14. Fear not - help’s on its way. Oh, apparently the Master was the only one free; still, he is cunning, experienced (and possibly expendable) and you just can’t get the staff these days (though why Flavia and the Castellan are so up for his involvement is anyone’s guess. No wonder Borusa’s looking so pissed off in his latest regeneration.)
15. Meanwhile, that old-man-who-looks-less-like-Hartnell-than-his-chess-piece is now wandering around some metal-walled corridors as though he’s got lost in a garden centre. And the woman who claims to be his granddaughter was evidently expecting rain when she left the house that morning. But just to cheer them up, an old acquaintance has dropped in for tea…
16. …or a quick extermination. On which note I must say is that it? Twenty bloody years and all we get is one Dalek blasting itself to smithereens in a reflective cul-de-sac (albeit revealing a nice mutant inside). If I’d been Terry Nation I’d have sued (but then knowing his agent of late, he probably did).
17. Doctor One and Susan recognise the Dark Tower and realise they’re on Gallifrey ‘in the Death Zone’ (which is more background than the two of them ever gave us in over a year back in the 60s).
18. The Brig and Mr I-hope-that-fur’s-a-fake have also arrived in the Death Zone (think the Eye of Orion, but with more slate and less ionic bombardment). I wonder what that silver figure in the distance could be (not to mention that silver hand that tries to relieve the Brigadier of his overcoat). It couldn’t be - could it?
19. Pertwee’s also in the Zone (though has happily been able to keep the car, seeing as he’s such a lazy sod). ‘Now what?’ he ponders, clearly the happy-go-lucky, patronising twat he always was.

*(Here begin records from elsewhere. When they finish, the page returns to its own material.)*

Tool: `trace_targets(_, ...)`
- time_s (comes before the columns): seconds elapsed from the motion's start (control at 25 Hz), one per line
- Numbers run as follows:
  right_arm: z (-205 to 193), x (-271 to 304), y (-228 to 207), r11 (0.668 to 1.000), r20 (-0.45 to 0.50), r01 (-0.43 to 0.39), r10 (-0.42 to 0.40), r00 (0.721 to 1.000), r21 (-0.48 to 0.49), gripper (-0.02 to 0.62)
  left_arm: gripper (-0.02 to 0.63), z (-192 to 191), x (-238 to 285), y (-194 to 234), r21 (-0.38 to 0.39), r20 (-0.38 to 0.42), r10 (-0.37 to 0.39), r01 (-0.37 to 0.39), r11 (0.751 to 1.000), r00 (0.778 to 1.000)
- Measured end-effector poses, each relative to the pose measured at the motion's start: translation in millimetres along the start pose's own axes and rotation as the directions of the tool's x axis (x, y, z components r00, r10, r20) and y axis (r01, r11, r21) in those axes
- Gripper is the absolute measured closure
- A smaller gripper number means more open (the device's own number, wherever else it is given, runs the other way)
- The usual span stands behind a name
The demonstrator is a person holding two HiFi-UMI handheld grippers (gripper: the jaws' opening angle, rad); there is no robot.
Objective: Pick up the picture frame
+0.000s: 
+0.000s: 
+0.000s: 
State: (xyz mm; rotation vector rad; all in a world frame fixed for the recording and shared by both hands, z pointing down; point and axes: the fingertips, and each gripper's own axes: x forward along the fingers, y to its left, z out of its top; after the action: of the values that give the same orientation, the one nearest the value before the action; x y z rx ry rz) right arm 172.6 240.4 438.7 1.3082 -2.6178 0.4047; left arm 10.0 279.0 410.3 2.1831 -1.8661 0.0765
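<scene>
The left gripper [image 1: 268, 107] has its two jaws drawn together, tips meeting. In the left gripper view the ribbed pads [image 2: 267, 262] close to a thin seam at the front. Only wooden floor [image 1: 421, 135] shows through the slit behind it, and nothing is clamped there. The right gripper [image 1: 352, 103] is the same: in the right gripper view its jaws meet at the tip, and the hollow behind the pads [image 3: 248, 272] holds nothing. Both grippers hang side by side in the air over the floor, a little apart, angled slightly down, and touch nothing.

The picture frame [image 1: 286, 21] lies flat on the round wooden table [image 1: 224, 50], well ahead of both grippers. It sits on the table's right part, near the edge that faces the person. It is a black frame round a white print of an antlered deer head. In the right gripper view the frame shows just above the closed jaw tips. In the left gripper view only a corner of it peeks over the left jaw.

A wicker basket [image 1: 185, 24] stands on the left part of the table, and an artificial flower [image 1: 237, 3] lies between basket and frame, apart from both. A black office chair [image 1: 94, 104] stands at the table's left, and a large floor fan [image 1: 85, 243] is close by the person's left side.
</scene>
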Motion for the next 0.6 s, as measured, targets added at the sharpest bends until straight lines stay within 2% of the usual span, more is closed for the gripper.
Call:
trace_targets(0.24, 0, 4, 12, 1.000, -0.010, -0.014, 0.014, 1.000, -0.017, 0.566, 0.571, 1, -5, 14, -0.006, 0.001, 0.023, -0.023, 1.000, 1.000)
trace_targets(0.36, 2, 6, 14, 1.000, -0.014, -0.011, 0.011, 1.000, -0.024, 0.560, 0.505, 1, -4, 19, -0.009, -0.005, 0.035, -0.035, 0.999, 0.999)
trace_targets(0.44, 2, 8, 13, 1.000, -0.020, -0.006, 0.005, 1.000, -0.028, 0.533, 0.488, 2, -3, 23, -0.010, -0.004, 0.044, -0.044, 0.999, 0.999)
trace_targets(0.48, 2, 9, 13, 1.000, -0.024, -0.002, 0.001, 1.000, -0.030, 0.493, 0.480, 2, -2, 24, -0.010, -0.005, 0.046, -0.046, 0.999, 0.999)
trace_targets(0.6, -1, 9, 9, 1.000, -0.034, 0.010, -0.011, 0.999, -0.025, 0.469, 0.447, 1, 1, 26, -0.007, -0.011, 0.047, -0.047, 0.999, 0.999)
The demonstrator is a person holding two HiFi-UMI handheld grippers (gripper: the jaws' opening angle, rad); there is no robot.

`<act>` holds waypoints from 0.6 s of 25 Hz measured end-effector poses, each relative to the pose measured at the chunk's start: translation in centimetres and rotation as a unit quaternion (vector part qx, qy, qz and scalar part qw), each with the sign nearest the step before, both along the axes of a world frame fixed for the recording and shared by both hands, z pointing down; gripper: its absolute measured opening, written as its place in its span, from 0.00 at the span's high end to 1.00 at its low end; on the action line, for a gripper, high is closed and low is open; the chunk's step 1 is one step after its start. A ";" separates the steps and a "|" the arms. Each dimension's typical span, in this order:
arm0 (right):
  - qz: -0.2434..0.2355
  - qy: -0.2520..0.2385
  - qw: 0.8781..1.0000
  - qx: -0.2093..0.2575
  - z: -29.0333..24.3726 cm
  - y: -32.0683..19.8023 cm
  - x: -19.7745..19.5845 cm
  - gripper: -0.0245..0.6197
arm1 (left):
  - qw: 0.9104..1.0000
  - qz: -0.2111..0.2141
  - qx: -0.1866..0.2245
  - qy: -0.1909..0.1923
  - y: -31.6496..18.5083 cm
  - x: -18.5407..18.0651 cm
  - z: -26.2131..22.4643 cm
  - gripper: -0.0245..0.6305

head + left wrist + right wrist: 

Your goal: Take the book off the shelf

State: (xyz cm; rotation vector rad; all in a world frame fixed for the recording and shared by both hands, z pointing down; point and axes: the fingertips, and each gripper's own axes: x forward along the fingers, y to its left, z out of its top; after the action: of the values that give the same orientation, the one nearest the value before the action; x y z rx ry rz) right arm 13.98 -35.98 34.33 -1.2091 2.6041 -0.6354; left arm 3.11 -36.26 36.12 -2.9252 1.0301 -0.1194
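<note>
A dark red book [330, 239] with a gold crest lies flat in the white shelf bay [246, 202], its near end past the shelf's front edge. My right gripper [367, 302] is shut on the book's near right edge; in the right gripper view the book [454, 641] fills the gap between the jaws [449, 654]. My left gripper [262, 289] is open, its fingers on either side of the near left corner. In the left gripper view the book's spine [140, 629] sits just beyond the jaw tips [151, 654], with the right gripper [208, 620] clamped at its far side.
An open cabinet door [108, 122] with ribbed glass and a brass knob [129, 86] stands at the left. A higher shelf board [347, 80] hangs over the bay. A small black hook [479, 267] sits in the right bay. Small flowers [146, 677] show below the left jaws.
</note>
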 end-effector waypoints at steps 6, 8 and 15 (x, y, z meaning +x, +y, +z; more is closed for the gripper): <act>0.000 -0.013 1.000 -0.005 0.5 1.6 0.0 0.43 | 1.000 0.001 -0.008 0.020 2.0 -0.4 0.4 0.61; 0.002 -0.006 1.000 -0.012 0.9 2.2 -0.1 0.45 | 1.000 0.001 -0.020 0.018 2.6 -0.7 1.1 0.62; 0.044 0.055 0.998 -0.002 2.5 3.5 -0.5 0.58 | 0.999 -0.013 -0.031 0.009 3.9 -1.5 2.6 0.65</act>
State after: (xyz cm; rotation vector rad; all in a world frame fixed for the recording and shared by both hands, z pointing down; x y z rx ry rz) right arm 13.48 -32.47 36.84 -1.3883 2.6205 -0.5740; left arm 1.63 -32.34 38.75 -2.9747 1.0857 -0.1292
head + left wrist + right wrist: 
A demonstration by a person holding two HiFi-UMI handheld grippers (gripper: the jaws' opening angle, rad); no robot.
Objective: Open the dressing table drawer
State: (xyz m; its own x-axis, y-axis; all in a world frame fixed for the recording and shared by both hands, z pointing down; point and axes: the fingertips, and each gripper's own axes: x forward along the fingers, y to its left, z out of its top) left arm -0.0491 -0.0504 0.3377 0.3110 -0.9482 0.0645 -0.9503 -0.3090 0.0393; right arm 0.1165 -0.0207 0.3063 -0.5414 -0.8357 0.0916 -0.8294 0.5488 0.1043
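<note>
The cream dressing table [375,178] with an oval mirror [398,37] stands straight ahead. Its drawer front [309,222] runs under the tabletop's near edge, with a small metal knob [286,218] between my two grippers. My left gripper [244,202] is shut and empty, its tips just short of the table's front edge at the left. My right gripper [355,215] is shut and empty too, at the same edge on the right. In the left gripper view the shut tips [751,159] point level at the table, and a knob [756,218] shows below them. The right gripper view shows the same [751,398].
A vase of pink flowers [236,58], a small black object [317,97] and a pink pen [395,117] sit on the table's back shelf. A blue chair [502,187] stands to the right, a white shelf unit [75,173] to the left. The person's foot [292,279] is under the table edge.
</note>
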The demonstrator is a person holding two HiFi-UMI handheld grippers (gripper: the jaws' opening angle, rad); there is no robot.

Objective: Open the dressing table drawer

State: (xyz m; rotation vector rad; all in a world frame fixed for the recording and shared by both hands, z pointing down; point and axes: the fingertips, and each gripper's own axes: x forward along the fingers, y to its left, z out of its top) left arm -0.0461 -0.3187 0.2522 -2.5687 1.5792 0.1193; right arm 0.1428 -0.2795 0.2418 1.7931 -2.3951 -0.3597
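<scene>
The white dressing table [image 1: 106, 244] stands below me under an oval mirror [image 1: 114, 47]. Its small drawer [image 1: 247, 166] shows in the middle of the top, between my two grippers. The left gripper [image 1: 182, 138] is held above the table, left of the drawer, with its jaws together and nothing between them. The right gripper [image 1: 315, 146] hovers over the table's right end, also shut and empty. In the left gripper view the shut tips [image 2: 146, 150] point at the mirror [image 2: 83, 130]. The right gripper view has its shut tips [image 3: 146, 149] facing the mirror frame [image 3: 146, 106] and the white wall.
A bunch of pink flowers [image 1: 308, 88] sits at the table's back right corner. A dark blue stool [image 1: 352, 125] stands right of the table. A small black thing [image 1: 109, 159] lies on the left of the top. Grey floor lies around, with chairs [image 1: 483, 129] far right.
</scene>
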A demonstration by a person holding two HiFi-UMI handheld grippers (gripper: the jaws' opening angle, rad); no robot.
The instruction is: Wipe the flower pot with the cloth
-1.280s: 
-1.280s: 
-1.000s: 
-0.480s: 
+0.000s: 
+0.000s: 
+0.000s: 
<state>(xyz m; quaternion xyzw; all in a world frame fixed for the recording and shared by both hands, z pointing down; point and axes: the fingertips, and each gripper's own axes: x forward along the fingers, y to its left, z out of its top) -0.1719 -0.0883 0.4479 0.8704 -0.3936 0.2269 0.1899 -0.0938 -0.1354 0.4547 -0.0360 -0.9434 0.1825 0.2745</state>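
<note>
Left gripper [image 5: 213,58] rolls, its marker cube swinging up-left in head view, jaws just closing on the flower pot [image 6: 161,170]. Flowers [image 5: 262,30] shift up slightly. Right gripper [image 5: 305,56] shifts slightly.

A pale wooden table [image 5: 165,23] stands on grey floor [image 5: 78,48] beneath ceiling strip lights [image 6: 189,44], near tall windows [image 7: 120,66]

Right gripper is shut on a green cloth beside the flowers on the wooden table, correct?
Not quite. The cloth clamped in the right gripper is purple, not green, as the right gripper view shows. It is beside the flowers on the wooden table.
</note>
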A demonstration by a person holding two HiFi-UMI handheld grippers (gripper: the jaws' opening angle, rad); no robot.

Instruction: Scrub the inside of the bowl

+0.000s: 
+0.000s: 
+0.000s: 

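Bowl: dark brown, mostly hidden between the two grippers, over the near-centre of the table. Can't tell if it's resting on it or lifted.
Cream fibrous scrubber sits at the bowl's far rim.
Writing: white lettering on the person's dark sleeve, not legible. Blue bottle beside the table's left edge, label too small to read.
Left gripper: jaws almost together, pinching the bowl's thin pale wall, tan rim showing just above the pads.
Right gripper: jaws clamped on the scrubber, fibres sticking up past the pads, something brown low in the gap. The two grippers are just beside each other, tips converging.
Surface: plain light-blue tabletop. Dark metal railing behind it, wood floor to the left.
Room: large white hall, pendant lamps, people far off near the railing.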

20. Clearly the years have not been kind to Sarah-Jane - all that TARDIS travelling has made her unable to traverse gentle embankments without taking a dive like Michael Owen (giving us a ‘cliff-hanger’ of oxymoronic standards). Could she possibly have survived the ‘The Grass-Stains of Doom’? Tune in next time…
(‘The Bumper Book of Made-Up Doctor Who Facts’ has this to say about the first twenty-five minutes or so of ‘The Five Doctors’: in Terrance Dicks’ original draft, the Fourth Doctor was meant to be paired with a talking cabbage; until the cabbage took offence at being told to ‘Piss Off’ during rehearsals.)